Wuhua JiangI,II; Jiarui XuI,II; Bo ShenI; Chunsheng WangIII; Jie TengI,II,IV; Xiaoqiang DingI,II,IV
Objective: To assess the clinical value of four models for the prediction of cardiac
surgery-associated acute kidney injury (CSA-AKI) and severe AKI which renal
replacement therapy was needed (RRT-AKI) in Chinese patients.
Methods: 1587 patients who underwent cardiac surgery in the department of cardiac surgery in the Zhongshan Hospital, Fudan University, between January 2013 and December 2013 were enrolled in this research. Evaluating the predicting value for cardiac surgery-associated AKI (AKICS score) and RRT-AKI (Cleveland score, SRI and Mehta score) by Hosmer-Lemeshow goodness-of-fit test for the calibration and area under receiver operating characteristic curve (AUROC) for the discrimination.

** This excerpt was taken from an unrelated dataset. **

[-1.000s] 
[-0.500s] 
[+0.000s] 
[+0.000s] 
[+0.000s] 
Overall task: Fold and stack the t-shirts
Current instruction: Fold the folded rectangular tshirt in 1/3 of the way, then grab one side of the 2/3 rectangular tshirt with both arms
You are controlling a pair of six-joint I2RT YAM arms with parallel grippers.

Results: Based on 2012 KDIGO (Kidney Disease: Improving Global Outcomes) AKI definition, the incidence of AKI and RRT-AKI was 37.4% (594/1587) and 1.1% (18/1587), respectively. The mortality of AKI and RRT-AKI was 6.1% (36/594) and 66.7% (12/18), respectively, while the total mortality was 2.8% (44/1587). The discrimination (AUROC=0.610) for the prediction of CSA-AKI of AKICS was low, while the calibration (x2=7.55, P=0.109) was fair. For the prediction of RRT-AKI, the discrimination of Cleveland score (AUROC=0.684), Mehta score (AUROC=0.708) and SRI (AUROC=0.622) were not good; while the calibration of them were fair (Cleveland score x2=1.918, P=0.166; Mehta score x2=9.209, P=0.238; SRI x2=2.976, P=0.271).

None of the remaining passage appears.